Plasmid constructs and luciferase reporter assays
Dual-Luciferase reporter assays (Promega, Madison, WI, USA) were used following the manufacturer’s instructions. The putative miR-19b-3p complementary site in the 3′-UTR of SMAD4 mRNA (NM_005395; 3′-UTR: 1352–1358) or its mutant sequence were cloned into the pmirGLO luciferase reporter vector. The novel combined plasmid was named pmirGLO-SMAD4 3′’-UTR-wt (wild type). A mutation of the 3′-UTR of SMAD4 was created by using a site-directed mutagenesis kit (Thermo Fisher Scientific, Waltham, Massachusetts, USA) and designated as pmirGLO-SMAD4 3′-UTR-mut (mutant). SW480 cells were plated at 4000 cells per well in 100 μL DMEM in a 96-well microplate (BD Biosciences, USA). Twenty-four hours after plating, cells were co-transfected with 0.5 μg of pmirGLO-SMAD4 3′-UTR-wt or pmirGLO-SMAD4 3′-UTR-mut, 0.01 μg of the pMirGLO-Vector (Promega, Madison, WI, USA), 50 nM miR-19b-3p mimics (Mimics), and miRNA mimics Negative Control (NC) using Lipofectamine 2000 (Invitrogen, Carlsbad, CA, USA). The firefly and Renilla luciferase activities were measured 24 h after transfection.
In situ hybridization (ISH) and immunohistochemistry on tissue microarray
The tissue microarray (TMA) including 120 pairs of colon cancer and corresponding normal mucosa was obtained from Outdo Biotech (Shanghai, China). The TMA slides were dewaxed by xylene for 15 min twice. After being dehydrated by immersion in 100% ethanol for 5 min, the slides were air-dried and then incubated with pepsin at 37 °C for 15 min. Then the slides were fixed in 4% paraformaldehyde, dehydrated in 90% ethanol, and incubated with the digoxigenin-labeled probe (Exiqon, Denmark) complementary to miR-19b-3p at 37 °C overnight, according to the manufacturer’s instructions. The slides were washed twice with 2× Saline-Sodium Citrate Bufferat room temperature, and incubated with mouse anti-digoxigenin monoclonal antibody according to the manufacturer’s protocol. miR-19b-3p expression in the TMA was assessed by 2 independent pathologists. The proportion of positively stained tumor cells was graded as follows: 0 (no positive cells), 1 (<10% positive cells), 2 (10–50% positive cells), 3 (>50% positive cells). The intensity of the staining was recorded on a scale of 0 (no staining), 1 (weak staining), 2 (moderate staining), and 3 (strong staining). The staining index (SI) was defined as the proportion of positively stained tumor cells × staining intensity.
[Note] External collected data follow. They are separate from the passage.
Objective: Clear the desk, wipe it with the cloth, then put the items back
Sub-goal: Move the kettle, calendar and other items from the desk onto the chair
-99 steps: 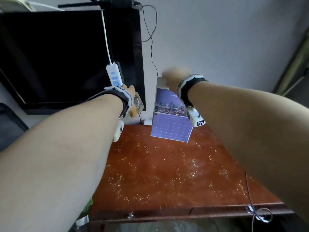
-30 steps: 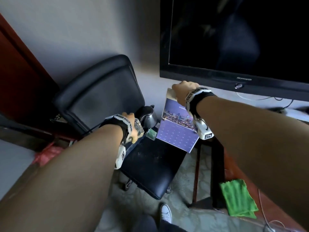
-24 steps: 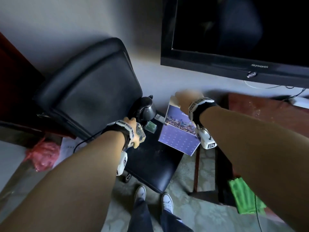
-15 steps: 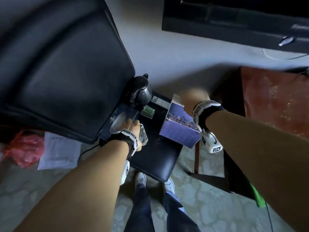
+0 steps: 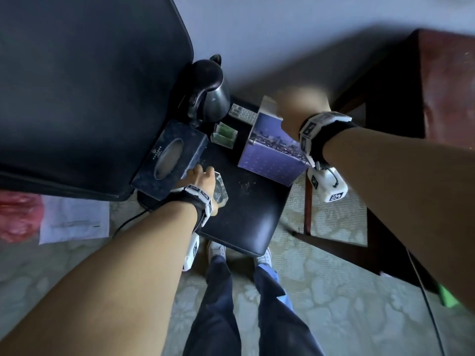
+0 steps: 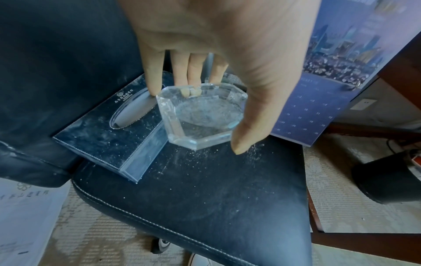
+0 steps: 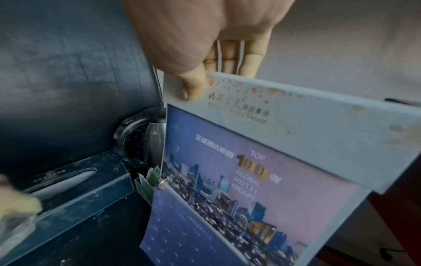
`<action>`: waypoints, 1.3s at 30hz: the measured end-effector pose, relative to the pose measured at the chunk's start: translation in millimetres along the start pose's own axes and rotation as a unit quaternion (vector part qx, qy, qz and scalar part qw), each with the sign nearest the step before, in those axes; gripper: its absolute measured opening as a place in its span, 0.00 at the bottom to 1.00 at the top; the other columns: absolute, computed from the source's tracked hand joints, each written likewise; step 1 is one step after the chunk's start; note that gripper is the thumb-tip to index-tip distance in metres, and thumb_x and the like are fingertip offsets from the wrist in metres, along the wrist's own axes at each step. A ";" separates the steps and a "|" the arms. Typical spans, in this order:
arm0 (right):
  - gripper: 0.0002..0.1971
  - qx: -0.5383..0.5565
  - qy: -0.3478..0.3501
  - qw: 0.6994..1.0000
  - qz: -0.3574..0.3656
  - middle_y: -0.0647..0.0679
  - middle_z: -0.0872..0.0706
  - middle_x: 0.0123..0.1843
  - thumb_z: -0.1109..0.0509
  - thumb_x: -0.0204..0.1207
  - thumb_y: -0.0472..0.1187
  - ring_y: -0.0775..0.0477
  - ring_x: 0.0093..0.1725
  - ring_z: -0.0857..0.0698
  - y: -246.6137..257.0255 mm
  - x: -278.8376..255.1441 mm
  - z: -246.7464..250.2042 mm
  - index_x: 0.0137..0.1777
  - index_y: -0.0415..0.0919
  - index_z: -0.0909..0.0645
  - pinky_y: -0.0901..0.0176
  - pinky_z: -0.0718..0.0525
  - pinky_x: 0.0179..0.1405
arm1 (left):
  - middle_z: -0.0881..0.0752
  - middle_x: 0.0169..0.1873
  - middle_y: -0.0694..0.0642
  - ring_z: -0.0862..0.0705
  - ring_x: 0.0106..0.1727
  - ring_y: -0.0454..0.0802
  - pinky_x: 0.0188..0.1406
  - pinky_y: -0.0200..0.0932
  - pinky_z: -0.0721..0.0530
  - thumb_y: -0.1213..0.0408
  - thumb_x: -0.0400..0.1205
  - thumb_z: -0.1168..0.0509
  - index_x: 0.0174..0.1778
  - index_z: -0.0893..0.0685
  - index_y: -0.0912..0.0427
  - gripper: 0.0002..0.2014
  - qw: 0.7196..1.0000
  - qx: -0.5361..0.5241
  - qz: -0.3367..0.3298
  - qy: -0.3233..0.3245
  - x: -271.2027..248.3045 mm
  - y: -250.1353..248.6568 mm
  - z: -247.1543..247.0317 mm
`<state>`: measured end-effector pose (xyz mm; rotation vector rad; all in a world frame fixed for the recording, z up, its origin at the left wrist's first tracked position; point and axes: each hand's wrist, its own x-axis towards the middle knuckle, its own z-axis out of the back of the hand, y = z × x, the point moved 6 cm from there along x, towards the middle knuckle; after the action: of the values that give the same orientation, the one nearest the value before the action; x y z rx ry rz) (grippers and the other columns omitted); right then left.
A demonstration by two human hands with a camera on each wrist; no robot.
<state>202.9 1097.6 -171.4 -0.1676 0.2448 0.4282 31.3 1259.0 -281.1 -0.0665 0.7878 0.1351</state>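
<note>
My left hand (image 5: pixel 205 176) grips a clear octagonal glass ashtray (image 6: pixel 202 115) by its rim, thumb on the near side and fingers (image 6: pixel 154 81) on the far side. It hangs low over the black chair seat (image 6: pixel 205 189), right beside a dark tissue box (image 6: pixel 109 129). My right hand (image 5: pixel 295 106) pinches the top edge of a purple desk calendar (image 5: pixel 272 152), thumb (image 7: pixel 191 88) in front, above the seat's right side. The green cloth (image 5: pixel 448 296) peeks out below my right forearm.
On the chair seat stand a black kettle (image 5: pixel 208 98), a remote (image 5: pixel 243 114) and a holder of green packets (image 5: pixel 223 134). The red-brown desk (image 5: pixel 447 86) is at the right. A black bin (image 6: pixel 387 178) stands on the floor; paper (image 5: pixel 74 219) and a red bag (image 5: pixel 18 214) lie left.
I have turned from the desk to the chair, carrying ashtray and calendar. Over the last second both hands have come down toward the seat, the ashtray now beside the tissue box.
</note>
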 end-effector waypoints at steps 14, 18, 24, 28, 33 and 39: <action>0.15 -0.002 -0.008 1.000 0.021 0.40 0.19 0.63 0.31 0.80 0.37 0.34 0.62 0.18 18.5 16.7 6.0 0.66 0.40 0.23 0.50 0.27 0.44 | 0.30 0.67 0.61 0.26 0.69 0.61 0.54 0.60 0.16 0.59 0.59 0.22 0.71 0.36 0.57 0.45 1.000 -0.010 0.003 0.022 2.6 0.2 -3.3; 0.16 0.019 -0.007 1.000 0.022 0.40 0.19 0.62 0.31 0.80 0.38 0.34 0.60 0.18 30.7 11.0 -0.4 0.66 0.40 0.25 0.50 0.28 0.43 | 0.30 0.66 0.61 0.26 0.68 0.62 0.54 0.61 0.16 0.60 0.59 0.23 0.71 0.35 0.57 0.44 1.000 -0.014 0.000 0.024 1.0 1.2 -2.7; 0.18 0.027 -0.010 0.999 0.016 0.41 0.20 0.62 0.29 0.78 0.37 0.34 0.61 0.19 24.5 1.1 1.1 0.67 0.40 0.26 0.49 0.28 0.42 | 0.30 0.66 0.61 0.26 0.69 0.62 0.54 0.60 0.16 0.60 0.59 0.23 0.71 0.36 0.58 0.44 0.999 -0.016 -0.003 0.032 -6.6 1.3 -0.4; 0.20 0.038 -0.015 0.999 0.019 0.41 0.20 0.63 0.30 0.76 0.35 0.35 0.62 0.20 22.2 -6.2 5.1 0.68 0.40 0.27 0.48 0.26 0.47 | 0.30 0.66 0.61 0.25 0.68 0.62 0.51 0.58 0.17 0.61 0.60 0.22 0.71 0.36 0.58 0.44 1.000 -0.012 -0.005 0.022 -12.7 0.6 5.8; 0.22 0.048 -0.091 0.993 0.051 0.39 0.23 0.65 0.35 0.70 0.35 0.34 0.66 0.26 33.3 -22.4 17.9 0.65 0.38 0.24 0.42 0.30 0.61 | 0.30 0.67 0.60 0.25 0.68 0.61 0.48 0.55 0.19 0.61 0.60 0.22 0.72 0.36 0.58 0.45 1.000 -0.012 -0.003 0.011 -17.8 1.2 10.5; 0.20 0.139 -0.091 0.979 0.116 0.37 0.19 0.56 0.33 0.65 0.30 0.33 0.55 0.20 64.3 -48.0 -13.6 0.59 0.36 0.20 0.43 0.18 0.48 | 0.30 0.68 0.62 0.25 0.69 0.63 0.54 0.57 0.18 0.59 0.59 0.22 0.73 0.37 0.57 0.46 1.000 -0.013 -0.001 0.003 -12.1 6.4 -10.1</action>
<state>130.3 1133.8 -178.5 0.1752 0.1412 0.6314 14.8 1263.1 -279.7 -0.0931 0.7925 0.1433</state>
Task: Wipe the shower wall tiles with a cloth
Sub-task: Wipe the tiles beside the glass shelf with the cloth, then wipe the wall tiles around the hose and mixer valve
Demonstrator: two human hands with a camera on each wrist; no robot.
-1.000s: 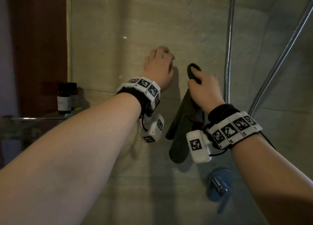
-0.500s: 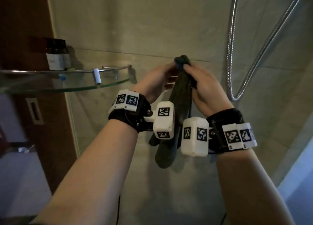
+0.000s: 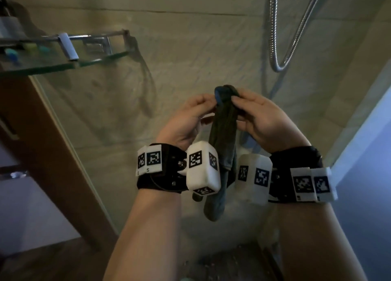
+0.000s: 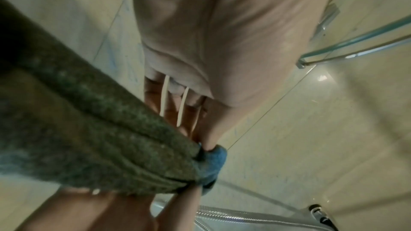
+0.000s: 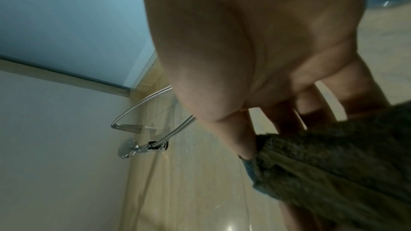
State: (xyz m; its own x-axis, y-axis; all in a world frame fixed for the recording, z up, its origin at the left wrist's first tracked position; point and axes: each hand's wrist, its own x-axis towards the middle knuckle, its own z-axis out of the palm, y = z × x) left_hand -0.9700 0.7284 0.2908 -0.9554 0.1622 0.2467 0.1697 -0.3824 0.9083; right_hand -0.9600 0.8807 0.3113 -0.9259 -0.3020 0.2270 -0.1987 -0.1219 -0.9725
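a second ago the left hand [image 3: 186,120] lay flat against the wall tiles [image 3: 190,48] while the right hand [image 3: 260,120] alone held the cloth [image 3: 223,132] up near the wall; now both hands have come off the tiles and met in front of the chest, and the view has dropped so the glass shelf [image 3: 53,65] sits high on the left. that suggests a pause in the wiping: the cloth is probably being regathered or refolded to give a fresh face before it goes back to the wall. the cloth is off the tiles, bunched at its top between the two hands, and its dark length hangs straight down between the wrists. the left hand's thumb and fingers pinch the top of the bundle from the left; the right hand's fingers [image 5: 242,140] pinch the same bunched end from the right, thumb on the near side. both palms face inward, wrists level and close together, forearms rising side by side from below. the shower hose [image 3: 277,65] loops on the wall above and to the right, well apart from the hands. no tile is being touched at this moment.
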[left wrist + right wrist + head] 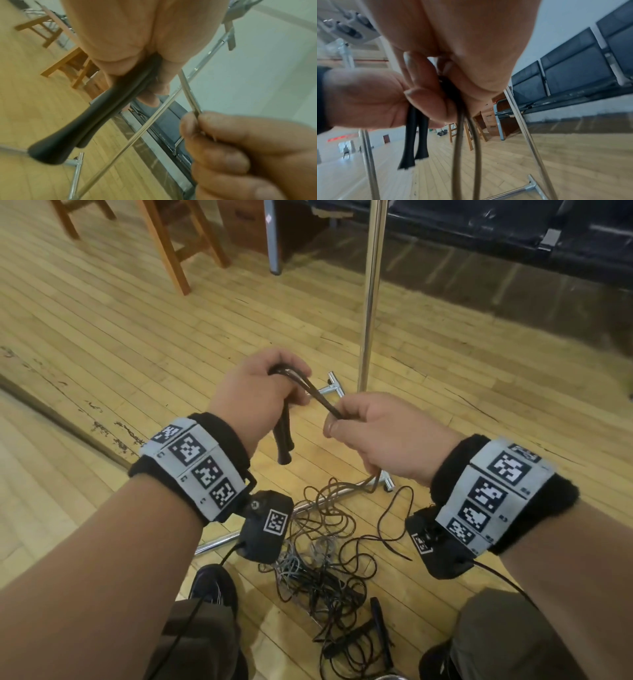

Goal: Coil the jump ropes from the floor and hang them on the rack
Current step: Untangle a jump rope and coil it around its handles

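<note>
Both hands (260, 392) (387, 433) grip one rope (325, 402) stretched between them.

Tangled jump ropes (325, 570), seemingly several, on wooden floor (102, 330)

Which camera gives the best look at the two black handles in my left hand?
The right wrist view: both black handles hang side by side below the left hand, ends clear. The left wrist view shows them close but blurred. The head view shows them small, poking out under the fist.
</note>
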Action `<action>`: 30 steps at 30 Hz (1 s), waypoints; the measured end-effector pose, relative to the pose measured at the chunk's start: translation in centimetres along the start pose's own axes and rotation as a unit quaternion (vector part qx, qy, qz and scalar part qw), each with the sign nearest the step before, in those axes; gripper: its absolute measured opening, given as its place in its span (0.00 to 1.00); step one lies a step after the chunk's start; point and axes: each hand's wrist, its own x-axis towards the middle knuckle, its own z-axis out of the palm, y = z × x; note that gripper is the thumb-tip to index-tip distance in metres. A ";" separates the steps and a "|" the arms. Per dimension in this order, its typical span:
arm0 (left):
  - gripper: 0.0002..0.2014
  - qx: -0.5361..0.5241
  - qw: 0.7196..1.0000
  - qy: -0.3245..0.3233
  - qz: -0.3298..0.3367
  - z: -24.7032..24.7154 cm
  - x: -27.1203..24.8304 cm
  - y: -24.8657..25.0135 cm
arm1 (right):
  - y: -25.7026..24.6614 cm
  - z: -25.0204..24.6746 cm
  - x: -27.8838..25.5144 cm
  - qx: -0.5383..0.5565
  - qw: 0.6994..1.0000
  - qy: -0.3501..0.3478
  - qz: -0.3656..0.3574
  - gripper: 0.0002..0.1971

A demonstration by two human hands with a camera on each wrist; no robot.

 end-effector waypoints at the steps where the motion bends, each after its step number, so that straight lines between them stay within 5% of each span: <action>1: 0.17 -0.044 0.999 0.014 -0.003 -0.1 0.1 0.0 | 0.1 0.0 0.0 -0.029 1.000 0.008 -0.004 0.08; 4: 0.16 -0.181 0.983 0.027 -0.012 0.0 0.3 0.3 | 0.6 -0.2 0.2 -0.049 0.998 0.034 0.018 0.09; 9: 0.14 -0.406 0.913 0.028 -0.017 1.6 -0.2 1.3 | 0.8 0.4 0.8 0.041 0.992 0.089 0.076 0.13; 13: 0.13 -0.489 0.870 0.055 -0.025 2.7 -0.3 1.9 | 0.8 1.1 1.1 0.236 0.959 0.079 0.137 0.22; 16: 0.11 -0.493 0.867 0.052 -0.047 3.3 -0.3 1.9 | 0.7 1.4 1.2 0.335 0.926 0.115 0.131 0.19; 20: 0.08 -0.308 0.950 -0.023 -0.039 2.2 -0.2 1.4 | 1.0 0.1 1.1 0.314 0.926 0.169 0.120 0.13; 23: 0.06 0.000 0.998 -0.065 0.022 0.1 -0.3 1.2 | 1.2 -1.1 0.9 0.185 0.963 0.167 0.099 0.13; 26: 0.11 0.317 0.934 -0.145 0.073 -0.8 -1.4 1.4 | 1.4 -0.5 0.4 0.007 0.992 0.109 0.068 0.14; 28: 0.19 0.394 0.893 -0.205 0.071 -0.2 -2.4 1.3 | 1.3 0.7 0.1 -0.039 0.995 0.071 0.051 0.14; 30: 0.23 0.412 0.883 -0.216 0.066 0.8 -3.0 0.8 | 1.0 1.6 0.1 -0.043 0.997 0.051 0.045 0.14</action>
To further confirm that SMAD4 is the target of miR-19b-3p, we detected SMAD4 protein expression levels by immunohistochemistry on the same location of the TMA. The scoring systems were similar to those used for ISH.
Statistics
Statistical analyses were performed using the SPSS statistical software program version 20 (SPSS Inc., Chicago, IL, USA). Student’s t-test was applied to compare two groups of quantitative data. The χ2 test or Fisher’s exact test for enumeration data was used to analyze the relationship between miR-19b-3p and clinicopathological features. Kaplan-Meier method was used to analyze the survival rates, and the differences between the survival curves were examined by the log-rank test. Univariate and multivariate survival analyses were performed using Cox proportional hazards models. P < 0.05 was considered statistically significant.
Results
IPA and gene function analysis
We used IPA 9.0 to identify miRNAs specifically expressed in colon cancer. A total of 15 miRNAs were identified in the Ingenuity Knowledge Base by experimental evidence (Additional file 2: Table S2). The 7 upregulated miRNAs are: miR-19b-3p, miR-155-5p, miR-17-5p, miR-183-5p, miR-25-3p, miR-21-5p, and miR-196a-5p. The 8 downregulated miRNAs are: miR-29c-3p, miR-34a-5p, miR-542-5p, let-7a-5p, miR-126-3p, miR-143-3p, miR-192-5p, and miR-194-5p. The experimentally validated target genes of the 15 significant miRNAs were searched with the miRTarBase database.
The predicted target genes in enriched functional terms were used to construct a miRNA-target network. The network was plotted by using R package “igraph” (Fig. 1). The biological function analysis of the predicted target genes based on IPA and GO annotation system enabled us to comprehensively understand their functional roles in colon cancer progression. The predicted target genes were significantly involved in many biologic processes relevant to cancer such as apoptosis, cell proliferation, and cell cycle arrest (Fig. 2). Evidence indicated that these malignant biological behaviors may lead to tumor progression [13, 14]. These bioinformatics analysis suggested that the predicted target genes may control broad biological functions associated with colon cancer.
miRNA expression profiling in colon cancer patients
Since gene therapy requires high expression levels of the target gene, we selected the 7 upregulated miRNAs to validate their expression patterns in the 211 colon cancer samples using qRT-PCR. The expression profiles of the 7 miRNA are presented in Fig. 3. miR-19b-3p was the most significantly upregulated candidate (P < 0.001).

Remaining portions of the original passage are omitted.